My Recovery and Other Things You Don't Care About

The steps and stages in my recovery from surgery and the end of a six year relationship that resulting in my wonderful son

Name:
Location: Around. Honolulu mostly., Hawaii, United States

I'm an insomniac. It leads to a number of different, interesting things.

Sunday, November 06, 2005

Letter to Renell 6 Nov 2005

I haven't sent this yet, but will soon.

I am sorry if I have caused you pain. It was not my intent or in any way my desire. I am sorry if I caused you to run away. I am sorry for loving you as it has caused us both difficulties.

What bothers me is being left and the manner in which it was done. You knew I had surgery and had no qualms about leaving me without any help of the kind that I have offer you many times over. In my time of need you deserted me, and that hurts a great deal. I couldn’t even count on you to return the keys that you took from me. All this tells me is that you are willing to kick me when I’m down. I tried and I guess it wasn’t enough for you. I gave everything I had to give and received in return only sadness and pain. I asked you for closure and you can’t even respond to me. All this tells me is that you are selfish and unwilling to help me move on. You have already left, what more do you gain by making me suffer longer? Do you have that much hate for me that you need to keep me spinning? I’ll get there on my own without your help, it’s just a longer process.
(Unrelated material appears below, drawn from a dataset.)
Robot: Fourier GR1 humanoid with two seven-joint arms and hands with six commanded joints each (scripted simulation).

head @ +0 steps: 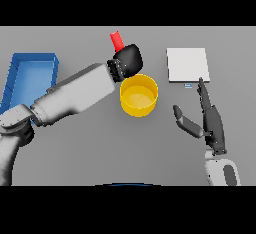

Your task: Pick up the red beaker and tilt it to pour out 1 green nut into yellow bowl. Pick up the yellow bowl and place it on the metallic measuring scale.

We still have things to resolve. I have some of the things you have forgotten when you cleared out of my apartment. We still have much of the issues of child support and visitation to agree to. Before any of that though, I would finally like to get done the paternity test that was promised to me nearly five years ago. I don’t think it’s fair to Ryen to turn him over to your parents. Ryen needs his mom and dad. He needs to know that mom and dad love him. Mom and dad don’t have to love each other. At this point I can only assume that they don’t. But he shouldn’t know mom as the person who comes when it’s convenient for her and he shouldn’t know dad as the person who comes for a day and leaves in the afternoon. He deserves more.

I sincerely wish you would at least talk to me, and I don’t know why you find it so difficult. You left me, a number of times in fact. I was always pining over you. What does it hurt you to help resolve the end of us and Ryen’s future? It saddens me that you can’t even respond.

Reid

1 Comments:

Anonymous Anonymous said...

I love you. I hope you know that. You are one of my very best friends and I need you to know that I would lay down my life for you - even if you insisted otherwise. Your hurt and your pain are true testaments to the human heart and its strength. In talking to you the other morning, I realized that our friendship has carried me through my darkest hours. I hope that you'll lean on me more. It's not often that I can be a pillar for someone, but I would do anything to ease you and take the pain from each exhaled breath. I love you, Reid, and hope you fare well. Call me if ever you are in need - I'll always be here.